Do you have any more of Powazki, one place I've never been to. Heard it was quite nice, what you showed is beautiful, is there a lot more to see there? thanks


----------



## rychlik (Feb 14, 2008)

I'll dig up more from the cemetary.


----------



## rychlik (Feb 14, 2008)

It's all I have for now. The place is too big. But it's quite an atmosphere (especially for photographers) And yes, I am also using other peoples photos.


----------



## Urbanista1 (Sep 13, 2006)

rychlik said:


> I'll dig up more from the cemetary.


I dig it, give me more  

Looks like Powazki is quite impressive, these gravestones are works of art on a calibre with Pere Lachaise in Paris which is amazing and quite large. Did you actually visit Powazki or did you get these photos online?


----------



## rychlik (Feb 14, 2008)

The Warsaw and Paris cemetaries are around the same size- 106acres to 118acres. The one in Warsaw looks like a cemetary in a forest.


----------



## Temesta (Sep 25, 2010)

Powazki cemetary is huge and extremely interesting. For one year I lived quite close to it. Regularly I walked there, always discovering new things. One of the nicest places to visit in Warsaw. The old Jewish cemetary next to it is also worth a visit.


----------



## snowman159 (May 16, 2008)

Very beautiful! (not just the cemetery, but the entire thread) :applause:


----------



## rychlik (Feb 14, 2008)

Thanks snowman. Pictorial journeys can be intriguing.


----------



## rychlik (Feb 14, 2008)

Temesta said:


> Powazki cemetary is huge and extremely interesting. For one year I lived quite close to it. Regularly I walked there, always discovering new things. One of the nicest places to visit in Warsaw. The old Jewish cemetary next to it is also worth a visit.
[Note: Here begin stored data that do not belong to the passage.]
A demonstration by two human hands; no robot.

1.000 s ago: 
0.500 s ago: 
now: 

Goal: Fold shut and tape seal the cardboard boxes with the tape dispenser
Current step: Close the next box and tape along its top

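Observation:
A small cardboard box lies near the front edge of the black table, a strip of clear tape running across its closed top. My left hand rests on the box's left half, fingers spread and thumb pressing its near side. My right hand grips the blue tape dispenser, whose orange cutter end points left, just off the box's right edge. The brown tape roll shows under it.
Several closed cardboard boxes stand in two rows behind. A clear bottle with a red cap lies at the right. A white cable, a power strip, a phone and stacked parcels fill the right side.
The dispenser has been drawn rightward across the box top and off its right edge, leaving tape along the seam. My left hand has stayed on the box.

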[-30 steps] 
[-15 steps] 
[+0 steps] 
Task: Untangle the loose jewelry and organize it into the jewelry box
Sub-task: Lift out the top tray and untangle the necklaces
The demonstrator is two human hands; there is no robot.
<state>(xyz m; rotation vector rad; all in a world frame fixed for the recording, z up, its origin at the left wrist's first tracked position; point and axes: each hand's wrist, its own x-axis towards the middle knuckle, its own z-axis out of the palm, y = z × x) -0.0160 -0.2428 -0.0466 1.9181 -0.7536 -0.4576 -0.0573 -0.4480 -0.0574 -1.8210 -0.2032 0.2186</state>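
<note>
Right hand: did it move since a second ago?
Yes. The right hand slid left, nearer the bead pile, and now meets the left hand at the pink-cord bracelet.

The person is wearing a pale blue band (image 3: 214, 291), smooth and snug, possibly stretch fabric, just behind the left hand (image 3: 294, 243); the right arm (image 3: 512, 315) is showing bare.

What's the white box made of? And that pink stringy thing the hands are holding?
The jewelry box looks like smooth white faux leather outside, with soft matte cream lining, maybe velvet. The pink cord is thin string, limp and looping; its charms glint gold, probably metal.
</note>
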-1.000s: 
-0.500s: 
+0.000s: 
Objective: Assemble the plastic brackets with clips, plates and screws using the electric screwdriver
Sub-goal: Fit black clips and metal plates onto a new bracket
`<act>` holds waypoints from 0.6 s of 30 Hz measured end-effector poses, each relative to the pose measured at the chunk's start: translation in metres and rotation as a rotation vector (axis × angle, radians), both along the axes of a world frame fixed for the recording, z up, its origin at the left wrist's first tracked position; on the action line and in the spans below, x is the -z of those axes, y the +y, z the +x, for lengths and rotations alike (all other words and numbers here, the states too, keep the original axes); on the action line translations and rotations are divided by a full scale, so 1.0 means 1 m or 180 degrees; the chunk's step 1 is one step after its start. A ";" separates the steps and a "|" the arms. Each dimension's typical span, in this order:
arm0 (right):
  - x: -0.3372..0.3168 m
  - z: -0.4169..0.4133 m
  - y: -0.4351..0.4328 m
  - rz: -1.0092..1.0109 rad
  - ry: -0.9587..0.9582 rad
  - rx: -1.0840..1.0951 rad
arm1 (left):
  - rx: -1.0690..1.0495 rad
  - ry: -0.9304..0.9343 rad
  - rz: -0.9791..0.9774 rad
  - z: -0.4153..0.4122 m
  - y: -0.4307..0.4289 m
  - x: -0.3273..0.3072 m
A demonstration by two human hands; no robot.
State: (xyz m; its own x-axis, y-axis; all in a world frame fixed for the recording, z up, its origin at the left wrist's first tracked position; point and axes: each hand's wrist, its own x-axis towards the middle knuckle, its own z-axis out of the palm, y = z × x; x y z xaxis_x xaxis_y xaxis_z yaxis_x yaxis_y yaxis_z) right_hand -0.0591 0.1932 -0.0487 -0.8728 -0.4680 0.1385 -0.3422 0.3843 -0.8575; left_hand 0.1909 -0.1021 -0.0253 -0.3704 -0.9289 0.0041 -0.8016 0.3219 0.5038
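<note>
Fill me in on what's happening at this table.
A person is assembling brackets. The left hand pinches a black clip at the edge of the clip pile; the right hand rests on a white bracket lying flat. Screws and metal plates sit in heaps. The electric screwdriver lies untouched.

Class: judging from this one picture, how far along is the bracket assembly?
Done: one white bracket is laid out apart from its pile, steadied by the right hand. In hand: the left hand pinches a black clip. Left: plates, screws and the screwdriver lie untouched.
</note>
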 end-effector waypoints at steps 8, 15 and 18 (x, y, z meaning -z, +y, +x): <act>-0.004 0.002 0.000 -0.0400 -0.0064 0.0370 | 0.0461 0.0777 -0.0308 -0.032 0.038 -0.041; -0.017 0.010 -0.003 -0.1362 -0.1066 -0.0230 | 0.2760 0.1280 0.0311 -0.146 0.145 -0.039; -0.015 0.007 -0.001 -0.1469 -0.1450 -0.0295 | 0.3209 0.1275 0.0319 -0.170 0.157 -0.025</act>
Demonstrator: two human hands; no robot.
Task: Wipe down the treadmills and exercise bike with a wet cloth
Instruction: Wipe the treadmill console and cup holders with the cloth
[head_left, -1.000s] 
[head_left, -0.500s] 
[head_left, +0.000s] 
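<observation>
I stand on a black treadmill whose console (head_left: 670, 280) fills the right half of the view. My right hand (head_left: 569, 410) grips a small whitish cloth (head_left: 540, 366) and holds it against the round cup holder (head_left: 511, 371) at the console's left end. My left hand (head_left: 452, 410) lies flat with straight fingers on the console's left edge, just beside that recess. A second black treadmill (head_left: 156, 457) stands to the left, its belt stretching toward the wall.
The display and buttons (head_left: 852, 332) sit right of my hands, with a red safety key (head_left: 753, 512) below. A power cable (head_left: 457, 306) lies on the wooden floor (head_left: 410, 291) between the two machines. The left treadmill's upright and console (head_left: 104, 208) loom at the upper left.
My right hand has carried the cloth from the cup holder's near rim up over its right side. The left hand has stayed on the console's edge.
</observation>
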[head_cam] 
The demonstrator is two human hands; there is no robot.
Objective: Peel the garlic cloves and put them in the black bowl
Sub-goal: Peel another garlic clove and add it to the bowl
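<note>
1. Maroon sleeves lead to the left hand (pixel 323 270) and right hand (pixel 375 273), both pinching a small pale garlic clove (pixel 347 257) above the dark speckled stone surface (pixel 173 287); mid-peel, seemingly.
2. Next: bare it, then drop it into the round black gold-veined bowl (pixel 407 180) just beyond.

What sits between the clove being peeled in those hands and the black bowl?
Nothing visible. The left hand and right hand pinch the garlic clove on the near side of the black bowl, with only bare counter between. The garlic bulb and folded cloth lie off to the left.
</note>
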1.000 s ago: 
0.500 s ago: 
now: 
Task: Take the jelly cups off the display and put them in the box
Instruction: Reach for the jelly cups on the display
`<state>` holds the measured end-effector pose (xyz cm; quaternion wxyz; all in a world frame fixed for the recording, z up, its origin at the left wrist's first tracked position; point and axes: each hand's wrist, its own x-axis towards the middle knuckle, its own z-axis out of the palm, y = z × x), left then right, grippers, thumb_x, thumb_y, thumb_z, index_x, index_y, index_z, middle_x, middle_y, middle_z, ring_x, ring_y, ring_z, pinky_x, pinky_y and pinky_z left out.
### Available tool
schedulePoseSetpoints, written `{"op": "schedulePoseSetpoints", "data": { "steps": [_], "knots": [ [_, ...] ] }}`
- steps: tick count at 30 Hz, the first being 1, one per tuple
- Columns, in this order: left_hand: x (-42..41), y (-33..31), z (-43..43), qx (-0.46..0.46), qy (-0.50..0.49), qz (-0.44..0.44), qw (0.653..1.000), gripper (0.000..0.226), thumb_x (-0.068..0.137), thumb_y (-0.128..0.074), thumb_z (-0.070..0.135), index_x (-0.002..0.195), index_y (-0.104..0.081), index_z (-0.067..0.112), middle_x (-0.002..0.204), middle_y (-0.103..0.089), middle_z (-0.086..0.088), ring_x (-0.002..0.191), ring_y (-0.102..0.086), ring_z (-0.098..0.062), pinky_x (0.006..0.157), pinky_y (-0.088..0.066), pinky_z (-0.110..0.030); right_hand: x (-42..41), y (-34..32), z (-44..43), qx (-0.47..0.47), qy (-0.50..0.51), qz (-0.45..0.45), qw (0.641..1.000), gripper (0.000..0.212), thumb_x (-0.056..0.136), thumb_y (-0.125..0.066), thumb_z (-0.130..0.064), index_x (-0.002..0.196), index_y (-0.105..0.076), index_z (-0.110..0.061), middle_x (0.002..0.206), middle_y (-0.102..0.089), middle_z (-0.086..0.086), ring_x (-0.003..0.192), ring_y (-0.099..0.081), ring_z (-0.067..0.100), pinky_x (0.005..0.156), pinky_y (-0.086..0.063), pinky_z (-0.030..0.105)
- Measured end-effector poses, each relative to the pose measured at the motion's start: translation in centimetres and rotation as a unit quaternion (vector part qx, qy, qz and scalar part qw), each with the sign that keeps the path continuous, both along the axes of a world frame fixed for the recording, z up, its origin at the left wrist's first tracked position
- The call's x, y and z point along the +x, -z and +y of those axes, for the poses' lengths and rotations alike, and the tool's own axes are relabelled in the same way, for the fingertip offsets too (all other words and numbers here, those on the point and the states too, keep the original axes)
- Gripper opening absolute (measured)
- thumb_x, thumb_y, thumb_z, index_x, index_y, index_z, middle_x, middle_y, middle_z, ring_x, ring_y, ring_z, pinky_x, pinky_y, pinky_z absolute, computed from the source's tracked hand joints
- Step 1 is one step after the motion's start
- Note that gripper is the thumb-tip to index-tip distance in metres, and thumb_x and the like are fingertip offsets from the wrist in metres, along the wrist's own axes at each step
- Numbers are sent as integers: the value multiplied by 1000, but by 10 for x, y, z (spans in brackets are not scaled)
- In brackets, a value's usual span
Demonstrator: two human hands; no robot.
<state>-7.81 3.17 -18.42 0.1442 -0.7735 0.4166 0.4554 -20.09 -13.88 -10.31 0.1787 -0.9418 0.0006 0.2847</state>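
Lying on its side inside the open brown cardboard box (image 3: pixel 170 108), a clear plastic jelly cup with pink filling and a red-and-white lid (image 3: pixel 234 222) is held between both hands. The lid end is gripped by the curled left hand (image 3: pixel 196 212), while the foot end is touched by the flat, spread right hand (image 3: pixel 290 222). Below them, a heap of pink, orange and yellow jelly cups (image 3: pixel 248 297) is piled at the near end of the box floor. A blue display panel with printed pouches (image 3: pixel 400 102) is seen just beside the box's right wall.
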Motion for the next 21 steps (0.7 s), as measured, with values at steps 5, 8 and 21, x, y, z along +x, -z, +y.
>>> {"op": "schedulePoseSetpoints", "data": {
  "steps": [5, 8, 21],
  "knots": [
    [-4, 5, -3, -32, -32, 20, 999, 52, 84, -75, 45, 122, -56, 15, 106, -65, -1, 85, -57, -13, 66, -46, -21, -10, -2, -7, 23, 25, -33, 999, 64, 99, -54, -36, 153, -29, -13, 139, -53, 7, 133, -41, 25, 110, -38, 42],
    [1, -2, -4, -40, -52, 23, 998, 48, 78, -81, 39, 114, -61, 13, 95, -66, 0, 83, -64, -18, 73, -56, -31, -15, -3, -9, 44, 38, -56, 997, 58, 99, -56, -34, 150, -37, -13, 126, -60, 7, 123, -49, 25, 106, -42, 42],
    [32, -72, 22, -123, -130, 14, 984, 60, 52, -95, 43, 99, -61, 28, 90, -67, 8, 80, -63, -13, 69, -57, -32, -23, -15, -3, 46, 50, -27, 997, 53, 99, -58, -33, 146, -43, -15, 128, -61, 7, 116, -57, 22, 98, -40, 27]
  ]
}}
It seems to be an excellent preservation of a lot of pre-20th century artistic sculptures. Powazki Cemetary is one of the most significant cemetaries in Europe (especially in Central Europe).


----------



## rychlik (Feb 14, 2008)

Let's continue our journey through Warsaw with some random snapshots.


A fellow promoting a restaurant. More of these guys than in NYC :cheers:
































































Road-side stop outside of Warsaw.




























Pre-WWII


----------



## rychlik (Feb 14, 2008)




----------



## rychlik (Feb 14, 2008)

Polish designs from the National Museum in Warsaw. These designs are from 1955-1968. 


























































Polish camera


----------



## Wielki Gmach (Dec 22, 2008)

nice thread, but where are photos from Śródmieście Południowe district?


----------



## konik93 (Sep 12, 2008)

The idea of creating such exhibition was a great idea! Must get there one day


----------



## rychlik (Feb 14, 2008)

Wielki Gmach said:


> nice thread, but where are photos from Śródmieście Południowe district?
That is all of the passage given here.